Homework #1 - SQL

Overview

The first homework is to construct a set of SQL queries for analyzing a dataset that will be provided to you. For this, you will look into Lahman Database. This homework is an opportunity to: (1) learn basic and certain advanced SQL features, and (2) get familiar with using a full-featured DBMS DuckDB that can be useful for you in the future.
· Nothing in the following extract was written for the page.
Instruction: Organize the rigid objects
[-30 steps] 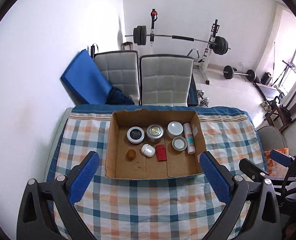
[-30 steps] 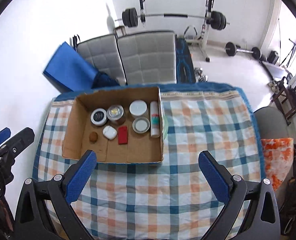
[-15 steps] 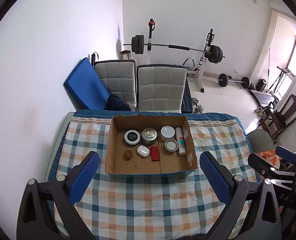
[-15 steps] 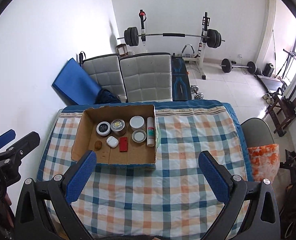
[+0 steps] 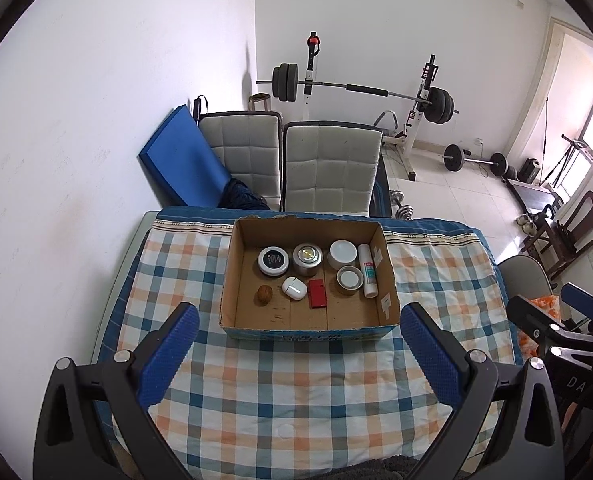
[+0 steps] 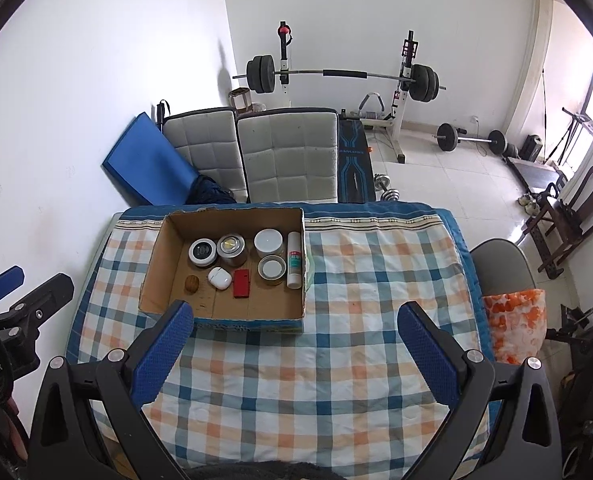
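A cardboard box point(image 5: 388, 280) point(image 6: 156, 264) sits on the far half of the checked tablecloth. It holds a black-lidded jar point(image 5: 273, 261), a metal tin point(image 5: 307, 258), a white jar point(image 5: 342, 253), a small open tin point(image 5: 349, 279), a white tube point(image 5: 367, 270), a white earbud case point(image 5: 294, 288), a red flat case point(image 5: 317, 293) and a walnut point(image 5: 264, 294). My left gripper point(image 5: 298, 352) is open and empty, high above the table's near half. My right gripper point(image 6: 294, 350) is open and empty, likewise held back from the box.
The table point(image 5: 296, 392) stands against the left wall, with two grey padded chairs point(image 5: 328, 168) and a blue mat point(image 5: 184, 164) behind it. A weight bench and barbell point(image 5: 360, 92) stand further back. A grey chair with an orange cloth point(image 6: 512, 312) is at the table's right.
Both grippers have pulled up and back from the box, so the box looks smaller and more of the room shows. Both stay open and empty.
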A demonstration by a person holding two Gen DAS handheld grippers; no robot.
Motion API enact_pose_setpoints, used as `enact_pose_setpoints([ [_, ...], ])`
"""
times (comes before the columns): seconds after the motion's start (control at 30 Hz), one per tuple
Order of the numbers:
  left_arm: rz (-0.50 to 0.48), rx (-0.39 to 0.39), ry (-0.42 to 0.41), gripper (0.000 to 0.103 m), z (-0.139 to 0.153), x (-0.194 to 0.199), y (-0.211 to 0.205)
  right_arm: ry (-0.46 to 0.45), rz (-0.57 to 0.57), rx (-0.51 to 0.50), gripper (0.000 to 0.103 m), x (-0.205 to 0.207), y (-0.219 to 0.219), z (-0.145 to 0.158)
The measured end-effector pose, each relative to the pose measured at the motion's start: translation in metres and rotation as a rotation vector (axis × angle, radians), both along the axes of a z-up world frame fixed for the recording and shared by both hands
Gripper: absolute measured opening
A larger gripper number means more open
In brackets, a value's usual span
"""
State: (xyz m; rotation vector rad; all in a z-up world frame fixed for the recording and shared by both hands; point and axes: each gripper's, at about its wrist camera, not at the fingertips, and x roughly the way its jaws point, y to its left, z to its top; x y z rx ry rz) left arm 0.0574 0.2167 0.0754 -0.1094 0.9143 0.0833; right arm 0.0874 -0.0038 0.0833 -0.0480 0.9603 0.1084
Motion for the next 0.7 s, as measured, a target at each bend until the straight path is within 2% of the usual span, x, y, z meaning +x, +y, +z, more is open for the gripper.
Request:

This is a single-person project that will be completed individually (i.e., no groups).

Specification

The homework contains six questions in total and is graded out of 100 points. For each question, you will need to construct a SQL query that fetches the desired data. Your answer for each question should contain only one statement. It will likely take you approximately six hours to complete the questions.

Placeholder Folder

Create the placeholder submission folder with the empty SQL files that you will use for each question:

$ mkdir placeholder
$ cd placeholder
$ touch q1_sample.duckdb.sql \
        q2_hr.duckdb.sql \
        q3_mvp.duckdb.sql \
        q4_award.duckdb.sql \
        q5_hof.duckdb.sql \
        q6_upsert.duckdb.sql

After filling in the queries, you can compress the folder by running the following command:

$ zip -j submission.zip placeholder/*.sql

The -j flag lets you compress all the SQL queries in the zip file without path information. The grading scripts will not work correctly unless you do this.

Instructions

  1. Download the database dump file:
    $ wget https://15445.courses.cs.cmu.edu/fall2025/files/lahman-cmudb2025.db.gz
    Check its MD5 checksum to ensure that you have correctly downloaded the file:
    $ md5sum lahman-cmudb2025.db.gz
    a4fb302c11f80030f26bb6bb59d68cac  lahman-cmudb2025.db.gz
  2. Unzip the database from the provided database dump by running the following commands on your shell. Note that the database file be 40MB after you decompress it.
    $ tar zxf lahman-cmudb2025.db.gz

Then follow the instructions below to install DuckDB.

DuckDB

Please follow the instructions to install DuckDB for the command line environment.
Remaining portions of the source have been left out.